The other two were to Chinese, and I learned only months later that their families had shipped them out to San Francisco within hours of the news of the latest kidnapping breaking.

Kidnapping, however, strikes me as too convenient an excuse for Mr Estrada to use at the moment. I could understand it if he were referring to Indonesia, where violent assaults on ethnic Chinese and widespread looting of Chinese businesses have clearly driven ethnic Chinese money away. Indonesia is certainly paying for it at the moment. But I doubt that it is quite as obvious a feature of Philippine capital flows just now.

The figures show that foreign currency deposit units (FCDU) in the Philippines reached a peak of $16.9 billion in June last year, just before the peso gave way in the general regional currency attack last summer. The latest figures are for March this year and they show the FCDU liabilities at $14.2 billion.
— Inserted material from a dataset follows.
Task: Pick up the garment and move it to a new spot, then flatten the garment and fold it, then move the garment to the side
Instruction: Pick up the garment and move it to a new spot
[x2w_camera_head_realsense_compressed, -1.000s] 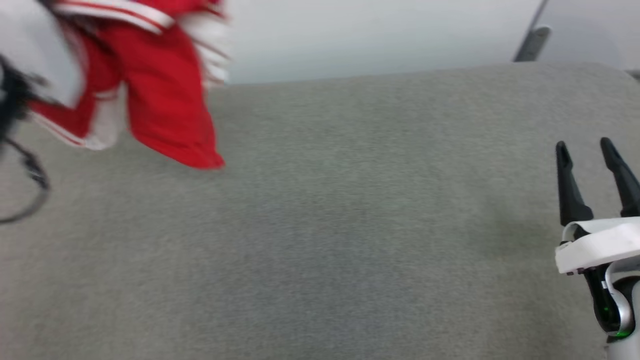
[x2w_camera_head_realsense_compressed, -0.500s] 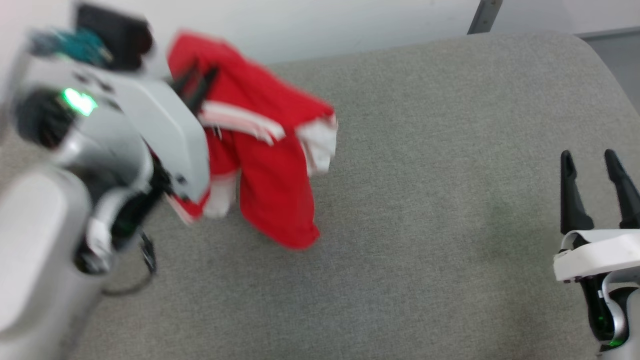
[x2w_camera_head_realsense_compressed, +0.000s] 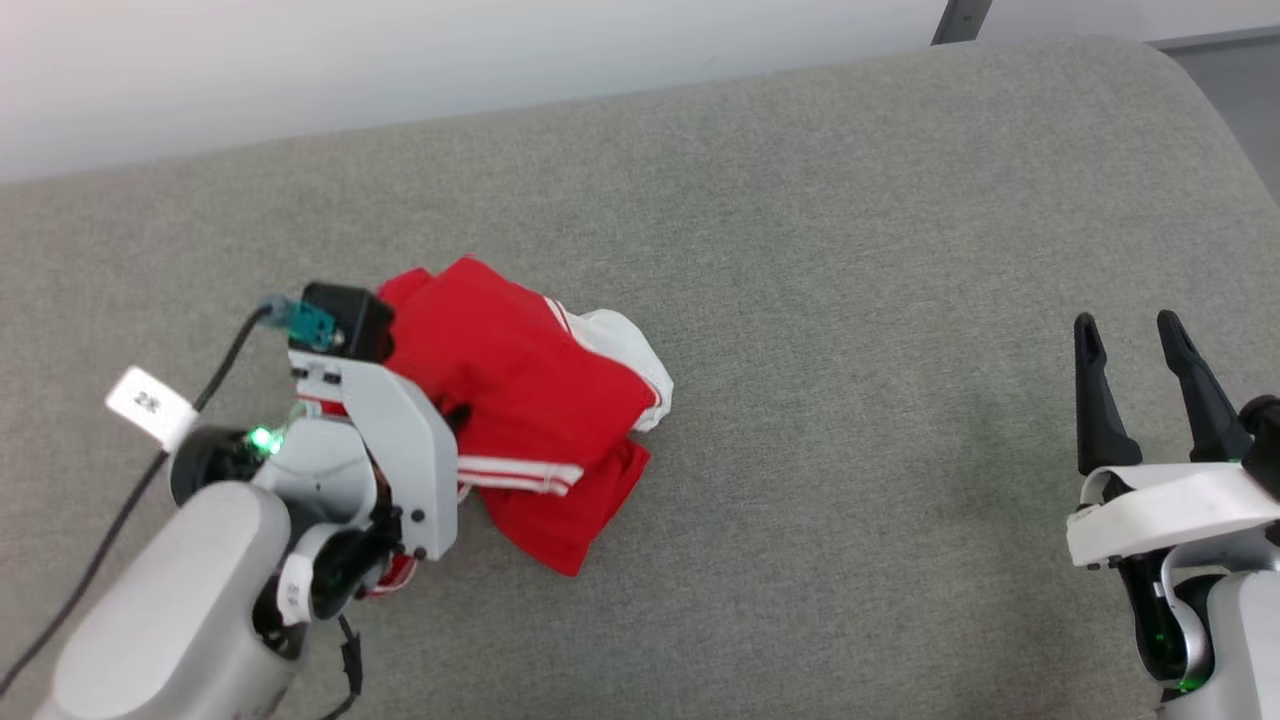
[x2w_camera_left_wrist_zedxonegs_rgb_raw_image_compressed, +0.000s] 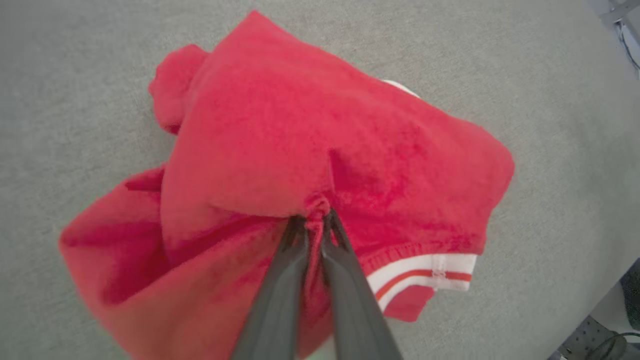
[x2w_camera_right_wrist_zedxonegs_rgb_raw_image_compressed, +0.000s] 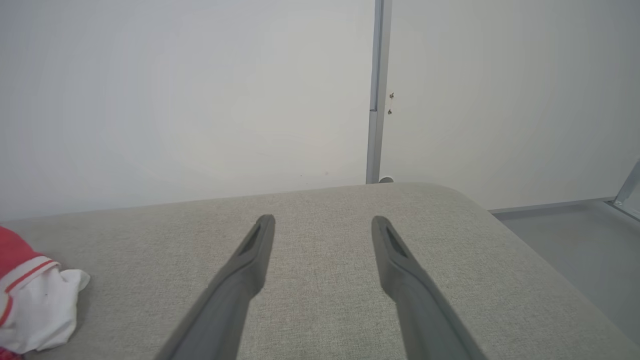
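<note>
Clamped with the left jaws on a fold of the crumpled red shirt (x2w_camera_head_realsense_compressed: 520, 390), heaped at nine o'clock on the grey cushion (x2w_camera_head_realsense_compressed: 800, 250) near a black cable (x2w_camera_head_realsense_compressed: 95, 555) at eight, and spread wide, empty, with the right jaws well apart at three o'clock.

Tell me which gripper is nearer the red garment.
Left. The left gripper is shut on a fold of the garment; the right gripper stands open far to its right.

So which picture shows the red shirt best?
The left wrist view: the red shirt spreads across it, left fingers pinching a fold. The head view shows it crumpled, partly behind the left arm; the right wrist view has a white sleeve end at its edge.
</note>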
The trend ties in very closely to the movements of the peso and is almost certainly more the result of the peso collapse than of a rash of kidnappings. It certainly makes sense when seen from this perspective.

The peso was unofficially fixed to the US dollar for two years before it cracked last summer, and, with Philippine interest rates much higher than their US equivalents, many Philippine companies borrowed US dollars for their domestic businesses under the illusion that they had currency protection.

When this was proved false, they lost heavily. They were forced to pay off their US dollar borrowings with the devalued peso, and they burned their fingers so badly that they understandably became reluctant to borrow more dollars.

This is why the FCDU liabilities have come down. It was not so much a case of people no longer wanting to bring foreign currency in as of people no longer wanting to gear themselves in foreign currencies. The decline was demand driven, not supply driven.

But it all goes to demonstrate a point I have made previously in this column. There is still too much of a head-in-the-sand mentality in Manila about the economic problems the Philippines faces. Although the country definitely has problems with kidnappers, it is not the only Asian country to suffer from this and the government would do better to look at its own record of currency mismanagement when pondering why foreign currency deposits are down.

Mr Estrada just can't seem to leave his movie days behind. It's easy to shoot the kidnappers in films but this isn't film and kidnappers are not the only villains.